Problem
Below are records; copy every line among them that contains the word "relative".

(Records to use)

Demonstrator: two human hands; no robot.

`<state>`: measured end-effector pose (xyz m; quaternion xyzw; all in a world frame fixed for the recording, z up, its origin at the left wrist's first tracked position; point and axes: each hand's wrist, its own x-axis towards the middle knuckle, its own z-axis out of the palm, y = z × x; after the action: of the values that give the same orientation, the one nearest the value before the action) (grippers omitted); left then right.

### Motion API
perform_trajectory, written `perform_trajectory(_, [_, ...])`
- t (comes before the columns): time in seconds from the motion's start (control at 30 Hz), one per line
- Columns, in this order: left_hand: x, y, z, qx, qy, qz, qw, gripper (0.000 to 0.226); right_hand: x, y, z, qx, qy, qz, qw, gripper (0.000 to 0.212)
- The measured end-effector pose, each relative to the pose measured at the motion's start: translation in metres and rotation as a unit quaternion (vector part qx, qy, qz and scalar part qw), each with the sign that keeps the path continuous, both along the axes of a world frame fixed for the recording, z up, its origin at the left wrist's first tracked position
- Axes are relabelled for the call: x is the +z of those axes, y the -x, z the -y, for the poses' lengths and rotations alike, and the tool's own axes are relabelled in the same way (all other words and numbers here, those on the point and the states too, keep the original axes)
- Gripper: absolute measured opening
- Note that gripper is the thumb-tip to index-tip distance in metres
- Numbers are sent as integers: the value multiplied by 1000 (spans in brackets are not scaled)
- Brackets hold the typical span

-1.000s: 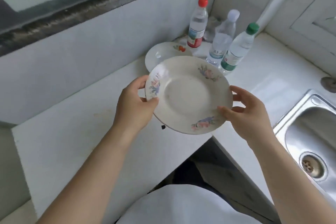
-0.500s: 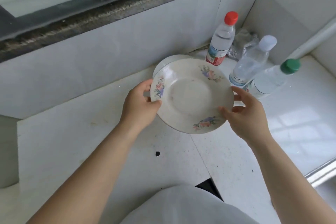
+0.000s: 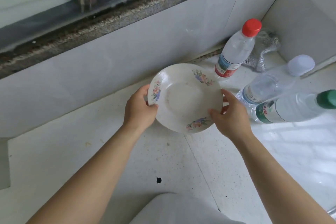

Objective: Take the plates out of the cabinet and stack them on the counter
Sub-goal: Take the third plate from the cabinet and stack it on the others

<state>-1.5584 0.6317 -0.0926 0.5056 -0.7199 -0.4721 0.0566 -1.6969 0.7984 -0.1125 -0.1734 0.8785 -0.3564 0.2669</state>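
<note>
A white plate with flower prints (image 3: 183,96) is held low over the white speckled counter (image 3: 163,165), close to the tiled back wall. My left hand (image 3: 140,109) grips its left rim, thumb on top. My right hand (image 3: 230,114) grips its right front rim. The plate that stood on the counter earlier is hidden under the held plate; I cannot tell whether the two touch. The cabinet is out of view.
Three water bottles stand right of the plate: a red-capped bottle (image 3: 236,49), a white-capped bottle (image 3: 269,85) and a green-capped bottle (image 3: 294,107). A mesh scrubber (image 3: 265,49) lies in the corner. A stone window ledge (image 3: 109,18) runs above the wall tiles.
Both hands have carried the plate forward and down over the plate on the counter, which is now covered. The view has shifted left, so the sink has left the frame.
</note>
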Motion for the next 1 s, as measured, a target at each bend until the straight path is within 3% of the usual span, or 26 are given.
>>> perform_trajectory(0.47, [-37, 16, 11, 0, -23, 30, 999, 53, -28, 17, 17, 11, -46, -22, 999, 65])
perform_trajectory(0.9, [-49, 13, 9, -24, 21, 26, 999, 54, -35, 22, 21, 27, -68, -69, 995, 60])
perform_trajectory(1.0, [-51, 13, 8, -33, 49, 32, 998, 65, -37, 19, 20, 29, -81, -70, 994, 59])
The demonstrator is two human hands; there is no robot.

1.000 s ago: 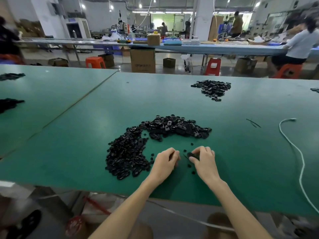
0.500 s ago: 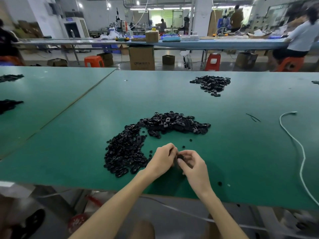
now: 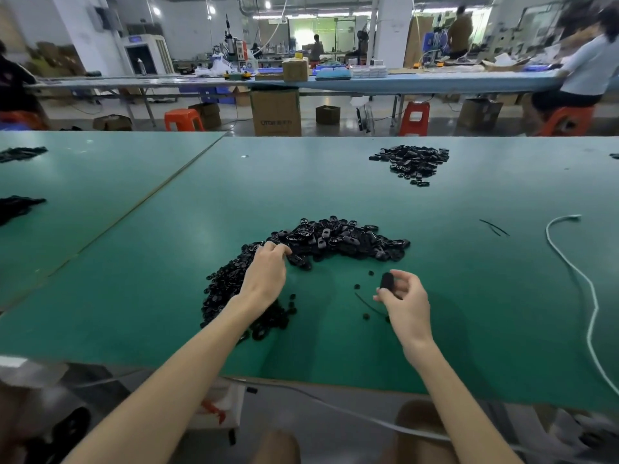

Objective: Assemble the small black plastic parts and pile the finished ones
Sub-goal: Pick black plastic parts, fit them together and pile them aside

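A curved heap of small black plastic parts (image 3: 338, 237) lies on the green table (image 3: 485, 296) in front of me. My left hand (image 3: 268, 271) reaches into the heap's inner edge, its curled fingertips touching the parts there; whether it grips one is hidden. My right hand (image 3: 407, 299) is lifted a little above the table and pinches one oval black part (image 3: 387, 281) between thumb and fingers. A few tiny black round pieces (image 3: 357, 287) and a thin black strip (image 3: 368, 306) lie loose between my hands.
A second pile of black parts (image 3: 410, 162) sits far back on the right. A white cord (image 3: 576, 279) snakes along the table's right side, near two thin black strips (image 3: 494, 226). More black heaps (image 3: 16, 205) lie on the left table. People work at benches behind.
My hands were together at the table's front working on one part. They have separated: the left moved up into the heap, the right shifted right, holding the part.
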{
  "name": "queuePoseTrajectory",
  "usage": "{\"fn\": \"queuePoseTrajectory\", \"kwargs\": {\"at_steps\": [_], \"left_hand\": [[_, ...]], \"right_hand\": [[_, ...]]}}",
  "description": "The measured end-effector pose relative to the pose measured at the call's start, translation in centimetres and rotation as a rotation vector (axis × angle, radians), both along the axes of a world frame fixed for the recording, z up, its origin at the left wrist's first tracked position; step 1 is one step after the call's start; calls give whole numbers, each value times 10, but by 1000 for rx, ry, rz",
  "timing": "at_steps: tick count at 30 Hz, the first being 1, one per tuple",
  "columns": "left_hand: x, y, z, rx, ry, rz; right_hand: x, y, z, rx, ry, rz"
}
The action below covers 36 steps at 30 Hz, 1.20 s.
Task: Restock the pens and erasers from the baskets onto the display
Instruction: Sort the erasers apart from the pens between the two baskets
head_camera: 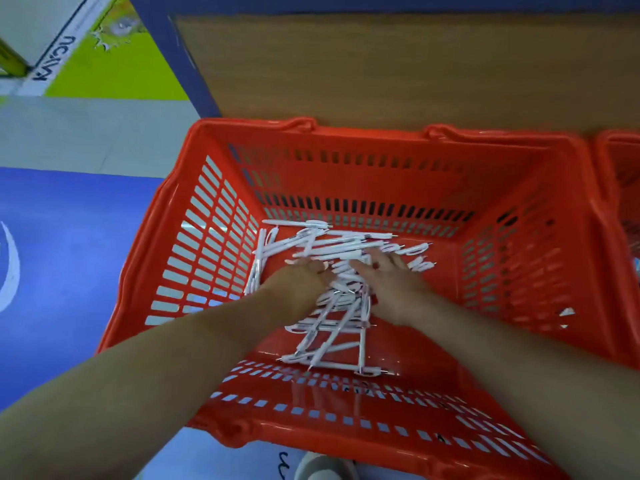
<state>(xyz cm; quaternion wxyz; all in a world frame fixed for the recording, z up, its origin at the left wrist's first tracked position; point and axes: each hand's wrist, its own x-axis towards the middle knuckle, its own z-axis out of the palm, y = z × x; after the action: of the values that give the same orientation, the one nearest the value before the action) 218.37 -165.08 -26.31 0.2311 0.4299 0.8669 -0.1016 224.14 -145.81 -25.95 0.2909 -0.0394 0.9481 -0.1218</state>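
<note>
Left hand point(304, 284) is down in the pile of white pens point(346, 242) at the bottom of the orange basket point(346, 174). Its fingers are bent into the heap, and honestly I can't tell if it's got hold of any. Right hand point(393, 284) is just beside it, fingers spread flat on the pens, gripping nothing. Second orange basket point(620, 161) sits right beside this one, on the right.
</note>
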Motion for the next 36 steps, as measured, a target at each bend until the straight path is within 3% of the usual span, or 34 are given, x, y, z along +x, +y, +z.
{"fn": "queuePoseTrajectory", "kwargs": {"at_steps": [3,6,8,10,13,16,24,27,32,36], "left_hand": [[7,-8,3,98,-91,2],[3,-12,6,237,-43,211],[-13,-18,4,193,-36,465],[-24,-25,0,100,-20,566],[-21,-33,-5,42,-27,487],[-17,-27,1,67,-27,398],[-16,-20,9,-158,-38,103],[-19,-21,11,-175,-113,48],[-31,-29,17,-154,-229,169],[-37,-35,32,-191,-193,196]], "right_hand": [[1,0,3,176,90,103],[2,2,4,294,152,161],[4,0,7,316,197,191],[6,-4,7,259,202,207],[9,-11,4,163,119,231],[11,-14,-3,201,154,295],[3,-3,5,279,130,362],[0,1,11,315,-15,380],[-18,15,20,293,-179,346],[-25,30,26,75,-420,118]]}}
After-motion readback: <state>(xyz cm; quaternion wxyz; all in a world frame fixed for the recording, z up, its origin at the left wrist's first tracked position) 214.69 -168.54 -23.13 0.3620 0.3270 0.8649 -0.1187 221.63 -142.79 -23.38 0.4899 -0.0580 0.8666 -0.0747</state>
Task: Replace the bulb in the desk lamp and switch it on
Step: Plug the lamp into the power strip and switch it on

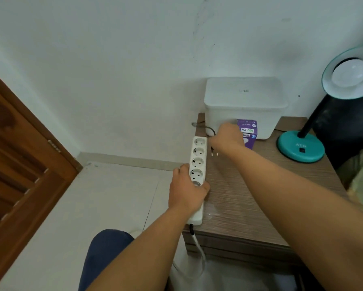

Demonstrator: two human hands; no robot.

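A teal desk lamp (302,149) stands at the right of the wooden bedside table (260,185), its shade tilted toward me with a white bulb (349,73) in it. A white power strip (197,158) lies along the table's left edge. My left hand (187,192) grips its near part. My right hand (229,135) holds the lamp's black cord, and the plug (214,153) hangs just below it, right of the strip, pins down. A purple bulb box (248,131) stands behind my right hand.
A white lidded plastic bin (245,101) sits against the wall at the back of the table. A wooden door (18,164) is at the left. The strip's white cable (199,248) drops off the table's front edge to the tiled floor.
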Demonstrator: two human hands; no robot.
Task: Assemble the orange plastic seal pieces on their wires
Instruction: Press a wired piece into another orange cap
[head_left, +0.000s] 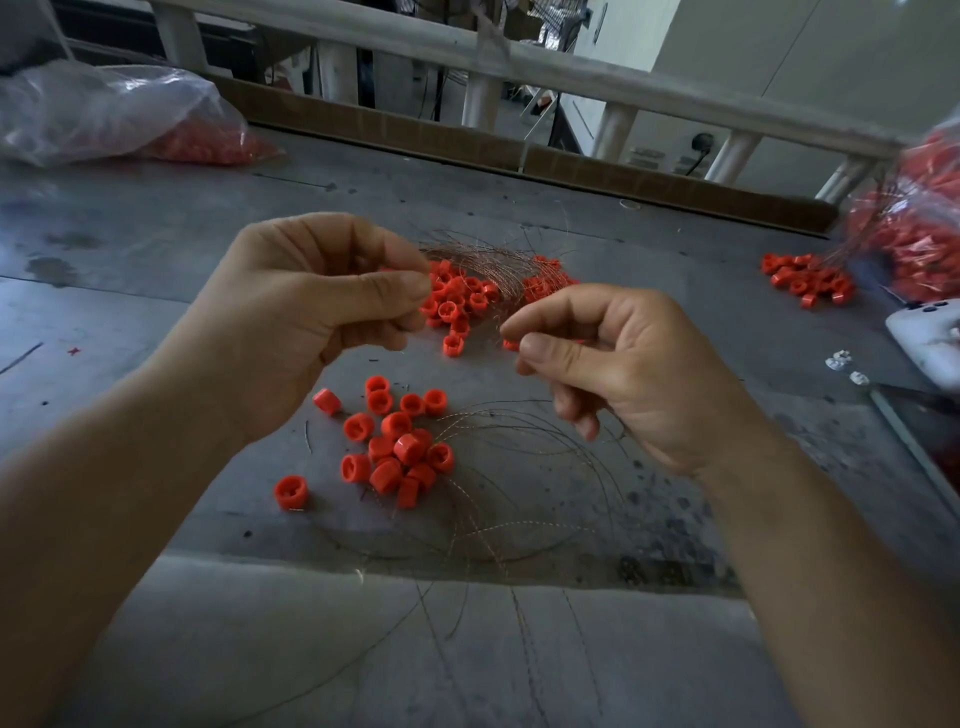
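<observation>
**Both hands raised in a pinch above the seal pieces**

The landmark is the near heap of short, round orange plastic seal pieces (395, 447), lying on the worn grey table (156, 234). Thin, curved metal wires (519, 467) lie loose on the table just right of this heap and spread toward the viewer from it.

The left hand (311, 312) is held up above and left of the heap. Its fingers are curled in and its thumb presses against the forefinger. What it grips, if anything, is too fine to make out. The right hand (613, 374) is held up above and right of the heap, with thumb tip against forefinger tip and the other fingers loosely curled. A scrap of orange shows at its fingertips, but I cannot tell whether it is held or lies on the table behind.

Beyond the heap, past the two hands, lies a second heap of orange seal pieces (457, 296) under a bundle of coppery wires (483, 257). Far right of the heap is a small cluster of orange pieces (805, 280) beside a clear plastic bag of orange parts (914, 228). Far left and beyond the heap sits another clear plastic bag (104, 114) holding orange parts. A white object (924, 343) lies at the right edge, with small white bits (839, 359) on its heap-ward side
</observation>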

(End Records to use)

Response to this task
- The measured end-effector pose, each relative to the pose measured at the motion's start: translation in metres and rotation as a unit quaternion (vector part qx, qy, qz and scalar part qw), each with the sign that keeps the path continuous, both along the axes of a world frame fixed for the recording, z up, its origin at the left wrist's first tracked position
  "description": "The measured end-effector pose relative to the pose measured at the call's start, translation in centimetres and rotation as a rotation vector (axis × angle, radians), both along the axes of a world frame fixed for the recording, z up, its origin at the left wrist's first tracked position; step 1 is one step after the call's start; calls give whole numbers, each value times 10, but by 1000 for rx, ry, rz",

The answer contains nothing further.